ACP develops framework for economic evidence in clinical guidelines
In recognition of accelerating health care spending and the impact on patients, ACP has developed a framework to standardize its approach to identifying, appraising, and considering economic evidence in the development of clinical guidelines. The framework, which aligns with ACP's principles of promoting high-value care, is titled “Incorporating Economic Evidence in Clinical Guidelines: A Framework from the Clinical Guidelines Committee of the American College of Physicians” and was published Dec. 31, 2024, by Annals of Internal Medicine.
This framework presents and explains the process that ACP's Clinical Guidelines Committee utilizes for incorporating economic evidence into clinical recommendations. Eligible economic evidence includes cost-effectiveness analyses, economic outcomes in randomized controlled trials, and resource utilization (intervention cost) data. To develop a clinical recommendation, the committee first and foremost assesses the best available evidence for the clinical net benefit of interventions, weighing the benefits and harms. Patient values and preferences also play a major role in formulating the recommendations. After an intervention has been determined to have clinical net benefit, economic evidence may be considered in prioritizing among recommended interventions of equal effectiveness or modifying the strength of recommendations. The committee's goal is to always inform clinicians about interventions' costs to enhance awareness about the burden on patients and support shared cost-conscious prescribing in real-life settings.
Learn more about internal medicine physician leaders
As part of ACP's campaign to educate about the vital roles of internal medicine physicians and the value they bring to health care, a new feature spotlights internal medicine physician leaders in a variety of roles and settings. The most recent profile features Swapnil Patel, MD, FACP, detailing how his training in internal medicine laid the foundation for his role as a leader in health care.
Read this and other profiles. If you are interested in being featured as an internal medicine physician leader, please contact Laura Baldwin at lbaldwin@acponline.org.

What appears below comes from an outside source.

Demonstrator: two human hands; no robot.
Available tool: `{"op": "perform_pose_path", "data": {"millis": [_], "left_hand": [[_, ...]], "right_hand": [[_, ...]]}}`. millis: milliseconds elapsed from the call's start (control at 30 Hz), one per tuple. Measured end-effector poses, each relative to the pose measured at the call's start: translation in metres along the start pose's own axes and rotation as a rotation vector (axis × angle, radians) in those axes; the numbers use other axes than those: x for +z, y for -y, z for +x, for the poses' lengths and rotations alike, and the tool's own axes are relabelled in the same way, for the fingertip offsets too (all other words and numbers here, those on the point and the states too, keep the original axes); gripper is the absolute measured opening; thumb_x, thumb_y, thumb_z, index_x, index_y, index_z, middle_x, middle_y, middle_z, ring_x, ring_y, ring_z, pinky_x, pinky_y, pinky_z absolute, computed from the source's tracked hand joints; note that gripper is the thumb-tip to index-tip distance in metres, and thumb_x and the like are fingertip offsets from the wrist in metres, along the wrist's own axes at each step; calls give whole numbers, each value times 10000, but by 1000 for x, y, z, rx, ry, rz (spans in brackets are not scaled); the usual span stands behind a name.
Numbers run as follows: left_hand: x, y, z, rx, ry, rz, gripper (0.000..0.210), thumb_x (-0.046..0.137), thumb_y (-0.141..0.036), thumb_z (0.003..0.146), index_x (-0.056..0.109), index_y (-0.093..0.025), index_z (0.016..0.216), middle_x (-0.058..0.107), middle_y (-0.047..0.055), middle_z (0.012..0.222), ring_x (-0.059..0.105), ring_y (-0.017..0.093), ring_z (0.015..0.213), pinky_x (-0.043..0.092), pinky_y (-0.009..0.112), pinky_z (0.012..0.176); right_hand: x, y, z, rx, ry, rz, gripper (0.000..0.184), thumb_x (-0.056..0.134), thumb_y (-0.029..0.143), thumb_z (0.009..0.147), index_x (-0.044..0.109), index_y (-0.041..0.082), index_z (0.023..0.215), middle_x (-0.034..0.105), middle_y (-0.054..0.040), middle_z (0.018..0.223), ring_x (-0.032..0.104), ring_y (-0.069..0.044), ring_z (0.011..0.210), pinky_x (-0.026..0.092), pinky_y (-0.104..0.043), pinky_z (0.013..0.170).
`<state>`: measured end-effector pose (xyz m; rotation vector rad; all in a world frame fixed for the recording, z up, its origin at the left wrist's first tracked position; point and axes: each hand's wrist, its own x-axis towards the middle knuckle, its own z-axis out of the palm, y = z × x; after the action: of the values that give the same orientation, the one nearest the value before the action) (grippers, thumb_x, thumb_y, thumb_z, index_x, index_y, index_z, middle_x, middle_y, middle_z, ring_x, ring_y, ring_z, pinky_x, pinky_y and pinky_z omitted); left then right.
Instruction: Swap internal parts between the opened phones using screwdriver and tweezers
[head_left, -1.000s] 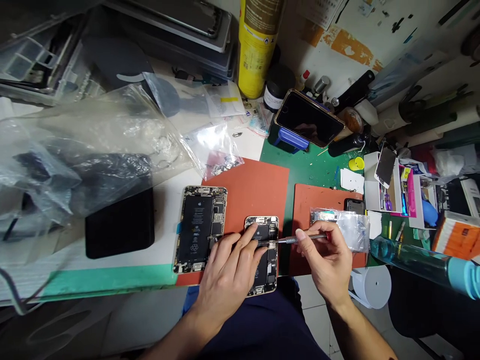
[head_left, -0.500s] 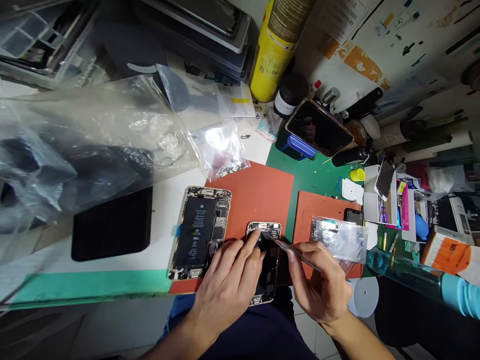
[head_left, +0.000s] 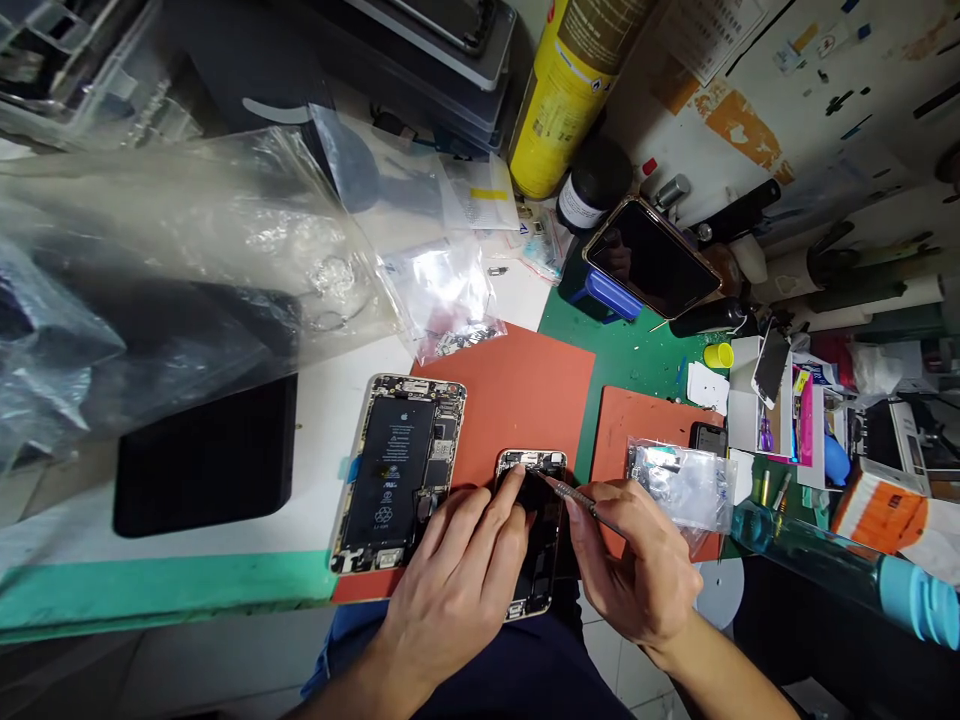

ICYMI: Highlights from I.M. Matters Weekly
- Decision aids improved afib patients' knowledge. A trial of decision aids for patients and clinicians found that patients with atrial fibrillation engaged in better shared decision making about stroke prevention treatment with these interventions than if they were randomized to usual care. The study was published Jan. 9 by BMJ and summarized in the Jan. 14 I.M. Matters Weekly from ACP.
- Antiseizure medications linked with many obstetrical, perinatal complications Women who took antiseizure medication had a more than doubled risk of spontaneous miscarriage, but separating the effects of the medical conditions necessitating these medications from those of the medications themselves is difficult, a meta-analysis of 75 studies found. It was published by Neurology on Jan. 7 and summarized in the Jan. 14 I.M. Matters Weekly from ACP.